35,246 people met eligibility and 7,098 (20.1%) met TRD criteria after an average of 402 days. Significant predictors of TRD included patient age, diagnosis of insomnia and hypertension, psychiatric office visits, nurse telephonic encounters, anticonvulsant medication use, suicidality, physician specialty associated with index prescription, total prescription drug claims, unique antidepressants attempted, and duration of untreated illness (the lag between diagnosis and index prescription). The final model achieved an area under the curve (AUC) = 0.83. Structured patient-generated health data, specifically, the Patient Health Questionnaire-2 and the Patient Health Questionnaire-9 were only reported for 542 patients (1.5%).

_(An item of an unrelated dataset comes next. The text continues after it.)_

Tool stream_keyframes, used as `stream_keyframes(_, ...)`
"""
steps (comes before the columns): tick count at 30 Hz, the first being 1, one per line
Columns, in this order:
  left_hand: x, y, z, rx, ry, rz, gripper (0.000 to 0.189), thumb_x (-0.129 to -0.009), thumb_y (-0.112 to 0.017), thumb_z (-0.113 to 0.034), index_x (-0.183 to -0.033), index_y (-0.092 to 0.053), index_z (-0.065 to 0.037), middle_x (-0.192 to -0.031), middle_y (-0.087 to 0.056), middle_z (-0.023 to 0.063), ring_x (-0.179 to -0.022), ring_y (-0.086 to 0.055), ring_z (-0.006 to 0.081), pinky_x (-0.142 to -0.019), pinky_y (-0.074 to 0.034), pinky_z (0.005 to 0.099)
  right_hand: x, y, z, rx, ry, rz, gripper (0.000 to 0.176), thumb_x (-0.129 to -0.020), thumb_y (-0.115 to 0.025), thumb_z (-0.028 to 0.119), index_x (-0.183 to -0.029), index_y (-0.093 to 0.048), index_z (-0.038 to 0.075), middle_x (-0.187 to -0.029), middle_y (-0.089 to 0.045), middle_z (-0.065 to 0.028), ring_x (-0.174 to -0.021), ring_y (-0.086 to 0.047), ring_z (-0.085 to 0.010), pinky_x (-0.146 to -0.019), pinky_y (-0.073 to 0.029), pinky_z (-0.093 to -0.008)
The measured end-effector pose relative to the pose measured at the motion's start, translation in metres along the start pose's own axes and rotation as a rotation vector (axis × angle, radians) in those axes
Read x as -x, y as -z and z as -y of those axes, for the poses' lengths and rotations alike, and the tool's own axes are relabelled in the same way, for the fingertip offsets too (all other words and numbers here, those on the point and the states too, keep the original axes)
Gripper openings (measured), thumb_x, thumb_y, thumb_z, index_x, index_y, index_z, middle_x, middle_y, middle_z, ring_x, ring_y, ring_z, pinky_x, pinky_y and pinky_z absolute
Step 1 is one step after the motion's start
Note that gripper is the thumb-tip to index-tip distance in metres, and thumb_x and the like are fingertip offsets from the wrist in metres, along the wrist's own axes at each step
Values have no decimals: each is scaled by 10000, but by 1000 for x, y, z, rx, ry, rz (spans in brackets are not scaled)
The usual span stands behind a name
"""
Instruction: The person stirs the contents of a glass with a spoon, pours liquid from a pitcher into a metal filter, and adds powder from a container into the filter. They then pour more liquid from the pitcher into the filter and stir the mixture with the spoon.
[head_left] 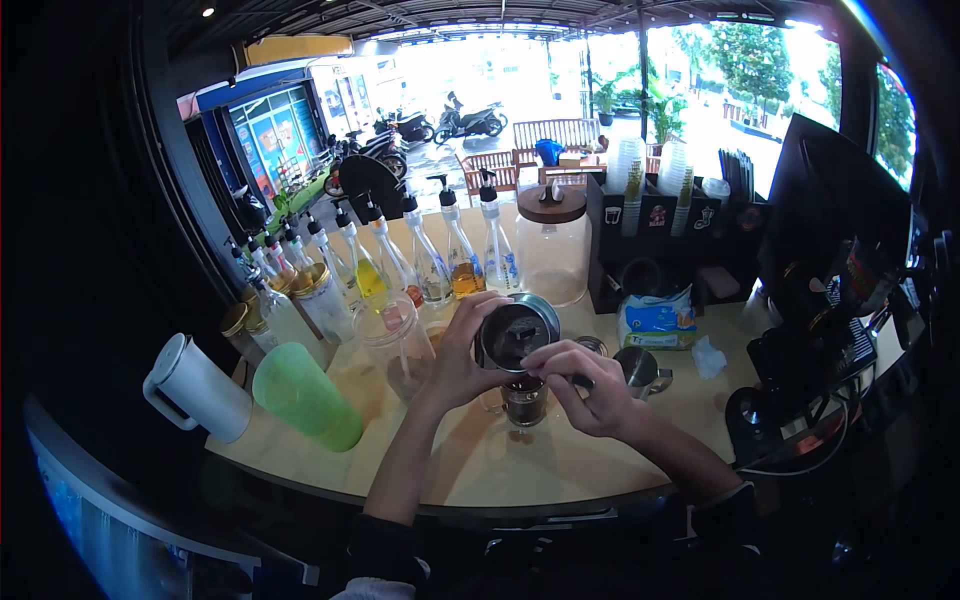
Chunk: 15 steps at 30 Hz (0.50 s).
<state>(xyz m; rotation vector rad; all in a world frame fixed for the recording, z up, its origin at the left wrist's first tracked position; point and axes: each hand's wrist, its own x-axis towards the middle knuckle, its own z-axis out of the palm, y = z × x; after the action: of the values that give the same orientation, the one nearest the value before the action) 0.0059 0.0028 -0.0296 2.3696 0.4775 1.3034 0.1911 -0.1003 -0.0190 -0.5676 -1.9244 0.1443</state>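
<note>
My left hand (457, 355) is wrapped around the side of a round metal cup (490, 345), whose dark inside faces up toward me. My right hand (592, 392) is closed in a pinch at the cup's near right rim; what the fingers hold, if anything, is too small to make out. Directly below the cup stands a glass mug (525, 405) with dark contents, its top hidden by the cup and my fingers. To the right of my right hand is a metal pitcher (635, 368). A clear plastic jar (390, 335) stands left of my left hand.
Several pump bottles (460, 265) line the counter's back, beside a wooden-lidded glass jar (553, 250). A green tumbler (305, 395) and white jug (198, 390) stand left. A cup organizer (660, 255), wipes pack (657, 318), crumpled tissue (709, 357) and dark monitor (845, 200) are right.
</note>
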Motion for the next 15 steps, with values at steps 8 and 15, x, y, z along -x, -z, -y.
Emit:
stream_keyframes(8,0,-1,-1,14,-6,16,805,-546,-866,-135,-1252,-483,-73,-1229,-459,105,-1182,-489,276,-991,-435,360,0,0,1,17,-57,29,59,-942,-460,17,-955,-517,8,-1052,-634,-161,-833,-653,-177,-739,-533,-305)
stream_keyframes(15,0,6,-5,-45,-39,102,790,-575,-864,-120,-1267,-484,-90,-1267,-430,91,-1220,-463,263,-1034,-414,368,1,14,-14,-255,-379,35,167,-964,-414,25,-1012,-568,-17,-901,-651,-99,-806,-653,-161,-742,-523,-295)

TRD transition occurs after a prolonged treatment period, suggesting clinical inertia. Using data routinely available to integrated delivery networks and accountable care organizations, it is feasible to identify patients likely to qualify as treatment resistant. Monitoring risk factors may allow health systems to identify patients at risk for TRD earlier, potentially improving outcomes. Early identification of this at-risk population can allow for targeted resources for earlier intervention, more aggressive follow-up, and alternative treatment options. Furthermore, this model can be used to estimate future demand for specialized care resources, such as those delivered by mood disorder clinics.

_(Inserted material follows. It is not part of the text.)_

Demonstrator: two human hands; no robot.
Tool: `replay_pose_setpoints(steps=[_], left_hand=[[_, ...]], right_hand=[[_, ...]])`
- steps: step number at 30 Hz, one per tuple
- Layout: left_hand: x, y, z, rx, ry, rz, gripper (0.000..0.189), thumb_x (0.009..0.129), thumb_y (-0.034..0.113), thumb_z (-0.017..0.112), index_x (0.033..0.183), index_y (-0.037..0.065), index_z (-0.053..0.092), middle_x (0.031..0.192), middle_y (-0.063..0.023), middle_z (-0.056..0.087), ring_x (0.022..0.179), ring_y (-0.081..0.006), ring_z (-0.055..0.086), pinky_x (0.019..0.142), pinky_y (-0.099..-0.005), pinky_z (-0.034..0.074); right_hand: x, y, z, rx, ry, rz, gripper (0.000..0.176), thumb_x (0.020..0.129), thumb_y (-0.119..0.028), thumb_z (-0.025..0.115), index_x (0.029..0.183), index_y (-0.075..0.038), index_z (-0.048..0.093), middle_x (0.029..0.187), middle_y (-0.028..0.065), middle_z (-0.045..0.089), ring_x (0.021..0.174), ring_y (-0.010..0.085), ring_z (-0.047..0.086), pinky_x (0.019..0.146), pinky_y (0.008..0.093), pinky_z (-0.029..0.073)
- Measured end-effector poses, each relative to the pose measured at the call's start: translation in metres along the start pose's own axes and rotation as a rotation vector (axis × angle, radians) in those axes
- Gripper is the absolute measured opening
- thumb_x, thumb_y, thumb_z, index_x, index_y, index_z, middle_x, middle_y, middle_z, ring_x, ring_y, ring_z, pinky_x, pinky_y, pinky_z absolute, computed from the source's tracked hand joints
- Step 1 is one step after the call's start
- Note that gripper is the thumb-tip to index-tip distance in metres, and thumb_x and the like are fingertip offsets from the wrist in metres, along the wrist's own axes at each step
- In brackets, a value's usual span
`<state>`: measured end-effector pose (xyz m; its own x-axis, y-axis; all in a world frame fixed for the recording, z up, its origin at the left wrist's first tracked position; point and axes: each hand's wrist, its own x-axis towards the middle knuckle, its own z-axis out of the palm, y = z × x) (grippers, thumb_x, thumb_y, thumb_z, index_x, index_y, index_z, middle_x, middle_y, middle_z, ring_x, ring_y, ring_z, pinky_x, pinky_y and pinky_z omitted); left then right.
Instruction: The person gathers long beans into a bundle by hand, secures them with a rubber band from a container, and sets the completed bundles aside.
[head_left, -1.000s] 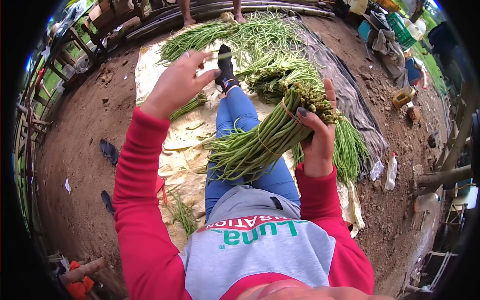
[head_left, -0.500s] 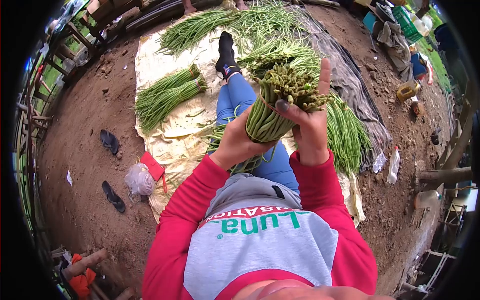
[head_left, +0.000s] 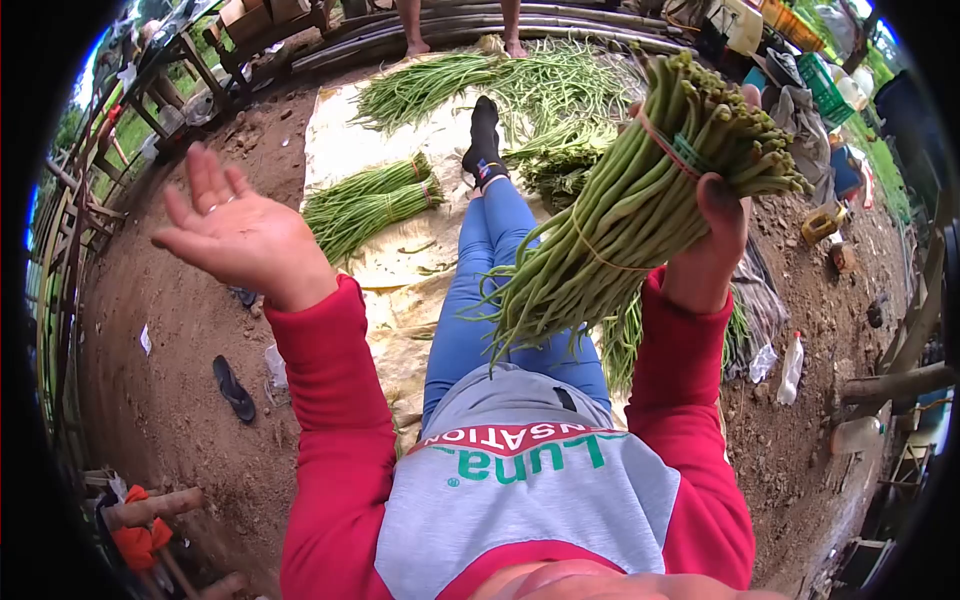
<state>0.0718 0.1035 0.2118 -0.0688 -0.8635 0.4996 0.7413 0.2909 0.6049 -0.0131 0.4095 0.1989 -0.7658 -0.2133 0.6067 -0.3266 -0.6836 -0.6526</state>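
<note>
A large bundle of long green beans (head_left: 610,225) is held up at the right, with rubber bands around it and its loose tips hanging to the lower left. My right hand (head_left: 715,235) grips it near the thick end, the thumb in front and the other fingers mostly hidden behind. My left hand (head_left: 240,225) is raised at the left, palm up with the fingers apart, touching nothing. Two tied bean bundles (head_left: 375,200) lie on the pale sheet (head_left: 335,130) beyond it. Loose beans (head_left: 560,85) are heaped at the sheet's far end.
My outstretched legs (head_left: 480,270) lie on the sheet. Another person's bare feet (head_left: 515,47) stand at its far edge. A black slipper (head_left: 233,388) is on the dirt at the left; a plastic bottle (head_left: 790,368) lies at the right, near a dark cloth (head_left: 755,290).
My left hand has let go of the bundle and swung out to the left, opening. My right hand has lifted the bundle up and tilted it. The view has shifted slightly.
</note>
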Motion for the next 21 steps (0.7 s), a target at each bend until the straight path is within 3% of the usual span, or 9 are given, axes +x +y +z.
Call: replay_pose_setpoints(steps=[2, 3, 4, 7, 9, 14, 17, 19, 21], left_hand=[[-0.050, 0.003, 0.027, -0.104, -0.121, 0.050, 0.100, 0.090, 0.084, 0.018, 0.158, 0.011, 0.010, 0.155, -0.0258, 0.036, 0.149, -0.0344, 0.027, 0.122, -0.0524, 0.007], [-0.083, 0.003, 0.048, -0.216, -0.249, 0.091, 0.107, 0.089, 0.084, 0.024, 0.160, 0.008, 0.000, 0.155, -0.0269, 0.034, 0.148, -0.0341, 0.027, 0.122, -0.0524, 0.009], [-0.122, 0.003, 0.056, -0.366, -0.429, 0.030, 0.124, 0.078, 0.085, 0.044, 0.158, 0.009, -0.012, 0.158, -0.0296, 0.022, 0.150, -0.0369, 0.020, 0.121, -0.0538, 0.011], [-0.144, -0.026, 0.014, -0.047, -0.906, 0.230, 0.145, 0.064, 0.070, 0.073, 0.155, 0.007, -0.022, 0.157, -0.0372, 0.013, 0.147, -0.0483, 0.020, 0.118, -0.0588, 0.017], [-0.163, -0.049, -0.022, 0.052, -0.989, 0.198, 0.164, 0.055, 0.060, 0.092, 0.152, 0.006, -0.029, 0.157, -0.0423, 0.007, 0.145, -0.0559, 0.020, 0.116, -0.0620, 0.020], [-0.184, -0.067, -0.074, 0.157, -0.993, -0.312, 0.140, 0.059, 0.032, 0.097, 0.157, 0.004, 0.001, 0.149, -0.0251, 0.040, 0.139, -0.0362, 0.043, 0.112, -0.0456, 0.038], [-0.139, -0.032, -0.056, 0.062, -0.551, -0.321, 0.088, 0.065, 0.020, 0.093, 0.136, 0.000, 0.047, 0.131, -0.0122, 0.058, 0.119, -0.0253, 0.059, 0.104, -0.0396, 0.046], [-0.105, -0.031, -0.067, 0.033, -0.552, -0.342, 0.084, 0.069, 0.017, 0.091, 0.137, -0.001, 0.045, 0.128, -0.0118, 0.059, 0.116, -0.0238, 0.061, 0.102, -0.0386, 0.048], [-0.071, -0.028, -0.072, 0.283, -0.556, -0.227, 0.082, 0.069, 0.014, 0.090, 0.136, -0.002, 0.045, 0.127, -0.0124, 0.060, 0.114, -0.0221, 0.061, 0.099, -0.0386, 0.049]], right_hand=[[-0.007, 0.011, 0.009, 0.050, 0.006, 0.053, 0.112, 0.076, -0.016, 0.076, 0.160, -0.011, 0.003, 0.146, 0.0264, 0.044, 0.132, 0.0408, 0.050, 0.111, 0.0547, 0.042], [-0.012, 0.029, 0.030, -0.153, -0.115, -0.044, 0.119, 0.073, -0.008, 0.078, 0.160, -0.012, -0.003, 0.142, 0.0230, 0.048, 0.127, 0.0353, 0.055, 0.107, 0.0504, 0.046], [-0.018, 0.030, 0.046, -0.152, -0.107, -0.068, 0.126, 0.069, 0.001, 0.078, 0.160, -0.014, -0.008, 0.137, 0.0207, 0.053, 0.123, 0.0320, 0.058, 0.104, 0.0470, 0.048], [-0.024, 0.027, 0.064, 0.049, -0.047, 0.022, 0.135, 0.066, 0.010, 0.078, 0.159, -0.017, -0.016, 0.131, 0.0190, 0.058, 0.116, 0.0302, 0.063, 0.101, 0.0427, 0.051], [-0.024, 0.031, 0.057, 0.021, -0.022, -0.003, 0.140, 0.065, 0.003, 0.086, 0.158, -0.019, -0.017, 0.141, 0.0228, 0.051, 0.118, 0.0337, 0.062, 0.100, 0.0451, 0.052], [-0.019, 0.080, 0.088, -0.152, -0.332, -0.226, 0.128, 0.075, -0.033, 0.084, 0.158, -0.008, -0.010, 0.144, 0.0269, 0.046, 0.121, 0.0387, 0.059, 0.099, 0.0482, 0.050], [-0.022, 0.123, 0.077, -0.415, -0.565, -0.134, 0.112, 0.086, -0.056, 0.070, 0.158, 0.000, 0.006, 0.145, 0.0304, 0.043, 0.123, 0.0434, 0.056, 0.102, 0.0458, 0.046], [-0.036, 0.151, 0.066, -0.556, -0.620, -0.077, 0.100, 0.092, -0.066, 0.055, 0.156, 0.003, 0.021, 0.144, 0.0323, 0.042, 0.129, 0.0465, 0.048, 0.109, 0.0452, 0.039], [-0.060, 0.170, 0.045, -0.547, -0.684, 0.149, 0.095, 0.094, -0.059, 0.057, 0.156, 0.003, 0.020, 0.149, 0.0328, 0.038, 0.137, 0.0454, 0.041, 0.113, 0.0452, 0.033]])
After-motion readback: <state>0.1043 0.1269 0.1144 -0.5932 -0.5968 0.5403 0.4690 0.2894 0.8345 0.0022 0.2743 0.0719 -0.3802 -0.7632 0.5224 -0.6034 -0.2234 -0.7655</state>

This project was sponsored by Janssen Scientific Affairs. Pesa, Chow, and Verbanac are employed by Janssen Scientific Affairs and report stock ownership in Johnson & Johnson. Liberman, Davis, Heverly-Fitt, and Ruetsch are employed by Health Analytics, which received funding from Janssen Scientific Affairs for work on this project. This study was presented as a poster at the U.S. Psych Congress; October 3-6, 2019; San Diego, CA.

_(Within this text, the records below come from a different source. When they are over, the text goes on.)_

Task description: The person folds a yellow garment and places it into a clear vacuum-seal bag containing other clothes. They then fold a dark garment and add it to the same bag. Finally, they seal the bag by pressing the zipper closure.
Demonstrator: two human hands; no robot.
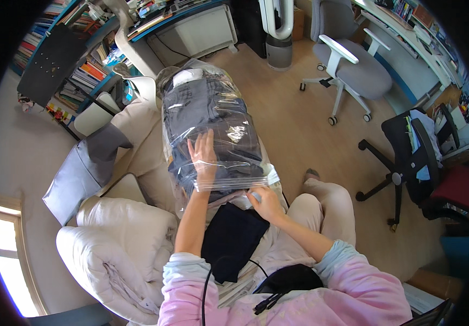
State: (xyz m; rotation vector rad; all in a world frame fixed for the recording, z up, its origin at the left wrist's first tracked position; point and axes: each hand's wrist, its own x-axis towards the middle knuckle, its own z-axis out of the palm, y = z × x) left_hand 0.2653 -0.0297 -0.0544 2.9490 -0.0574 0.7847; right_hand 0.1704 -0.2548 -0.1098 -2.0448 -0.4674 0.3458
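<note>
A large clear plastic zip bag [234,185] lies before me, filled with dark folded clothes [191,104]. My left hand [202,151] reaches in through the bag's near opening. It lies flat on the clothes beneath the clear film, fingers extended and somewhat apart. At the right end of the opening, my right hand [265,203] pinches the zip edge between thumb and fingers. A folded dark navy cloth [234,238] lies below the opening, between my forearms.
On the left are a rolled cream quilt [112,252] and a grey cushion [90,163]. A white fan [277,32], a grey swivel chair [352,61] and a black office chair [407,163] stand on the wooden floor. Bookshelves [92,69] line the far left.
</note>
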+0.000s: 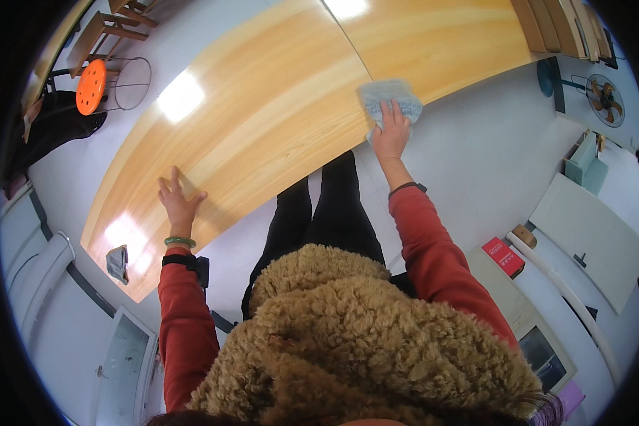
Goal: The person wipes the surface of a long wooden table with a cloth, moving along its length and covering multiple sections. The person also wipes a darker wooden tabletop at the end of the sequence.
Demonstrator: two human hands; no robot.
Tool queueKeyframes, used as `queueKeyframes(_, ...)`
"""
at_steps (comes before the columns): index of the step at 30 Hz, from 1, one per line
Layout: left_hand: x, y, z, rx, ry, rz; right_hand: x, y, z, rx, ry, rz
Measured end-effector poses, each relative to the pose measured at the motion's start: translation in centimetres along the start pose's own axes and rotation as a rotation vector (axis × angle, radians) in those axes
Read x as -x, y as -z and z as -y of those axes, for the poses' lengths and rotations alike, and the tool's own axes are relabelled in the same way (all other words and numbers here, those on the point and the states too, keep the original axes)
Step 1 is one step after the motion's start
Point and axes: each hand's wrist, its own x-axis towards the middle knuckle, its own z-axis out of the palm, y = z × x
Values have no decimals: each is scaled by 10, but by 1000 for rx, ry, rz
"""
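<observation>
My right hand point(392, 136) lies over a thin grey cloth point(390, 89) with faint printing on it, at the near edge of a glossy wood-grain table point(277, 101). Its fingers press the cloth flat against the tabletop, and part of the cloth hangs past the edge. Farther left, my left hand point(180, 202) touches the table with fingers spread and holds nothing. A green bangle and a dark band circle that wrist. Beyond it, near the table's left end, sits a small folded grey cloth point(117, 263).
An orange-topped stool point(91, 87) and wooden chairs point(93, 40) stand beyond the table's far left side. Cardboard boxes point(546, 26) rest at its right end. A standing fan point(605, 100), a red box point(503, 256) and a pale cabinet point(482, 266) are to the right.
</observation>
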Motion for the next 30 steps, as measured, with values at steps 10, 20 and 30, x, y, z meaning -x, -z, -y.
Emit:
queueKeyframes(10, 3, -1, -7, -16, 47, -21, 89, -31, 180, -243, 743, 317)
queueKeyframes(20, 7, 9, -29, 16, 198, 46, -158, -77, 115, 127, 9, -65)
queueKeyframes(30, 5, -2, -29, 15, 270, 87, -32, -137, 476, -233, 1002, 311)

重度抑郁症(MDD)是一种普遍且虚弱的疾病。尽管有许多治疗方法,但治疗反应率低和缓解率高仍然很常见,这导致了治疗抵抗性抑郁症(TRD)的概念:一种应用于多次治疗失败的患者的分类。只有在经过反复的、通常是长期的治疗努力后,才能确定 TRD 患者。
利用综合交付网络中易于获得的数据,确定开始 MDD 药物治疗的患者中 TRD 的预测特征。
决策资源集团真实世界数据(Real-World Data)是一个综合医疗/药房索赔和电子健康记录数据集,用于对 2014 年 7 月 1 日至 2015 年 12 月 31 日期间开始抗抑郁药物治疗的 MDD 患者进行回顾性、纵向队列研究。对患者进行了 24 个月的随访,以确定治疗抵抗情况。合格的个人有综合索赔和电子健康记录数据,至少完成了 1 个疗程的足够剂量和持续时间以达到反应,并且有 30 个月的连续福利资格(治疗开始前 6 个月和治疗开始后 24 个月)。采用逐步逻辑回归和人口统计学、健康史、医疗保健利用、药物、提供者和相关特征来预测 TRD 的发生。
35246 人符合资格标准,其中 7098 人(20.1%)在平均 402 天后符合 TRD 标准。TRD 的显著预测因素包括患者年龄、失眠和高血压诊断、精神病科就诊、护士电话会诊、抗惊厥药物使用、自杀意念、与指数处方相关的医师专业、总处方药物索赔、尝试的独特抗抑郁药物和未治疗疾病的持续时间(从诊断到指数处方的滞后时间)。最终模型的曲线下面积(AUC)为 0.83。结构化的患者生成健康数据,特别是患者健康问卷-2 和患者健康问卷-9,仅报告了 542 名患者(1.5%)。
TRD 是在长时间的治疗后发生的,这表明存在临床惰性。使用综合交付网络和问责制医疗组织中常规获得的数据,可以识别出可能符合治疗抵抗标准的患者。监测风险因素可以使卫生系统更早地识别出有 TRD 风险的患者,从而改善治疗效果。早期识别高危人群可以为早期干预、更积极的随访和替代治疗方案提供有针对性的资源。此外,该模型可用于估计特殊护理资源的未来需求,例如情绪障碍诊所提供的资源。
本项目由杨森科学事务赞助。Pesa、Chow 和 Verbanac 受雇于杨森科学事务,并报告拥有强生公司的股票。Liberman、Davis、Heverly-Fitt 和 Ruetsch 受雇于健康分析公司,该公司因这项工作从杨森科学事务获得了资金。这项研究作为海报在美国心理学会大会上发表;2019 年 10 月 3 日至 6 日;圣地亚哥,加利福尼亚州。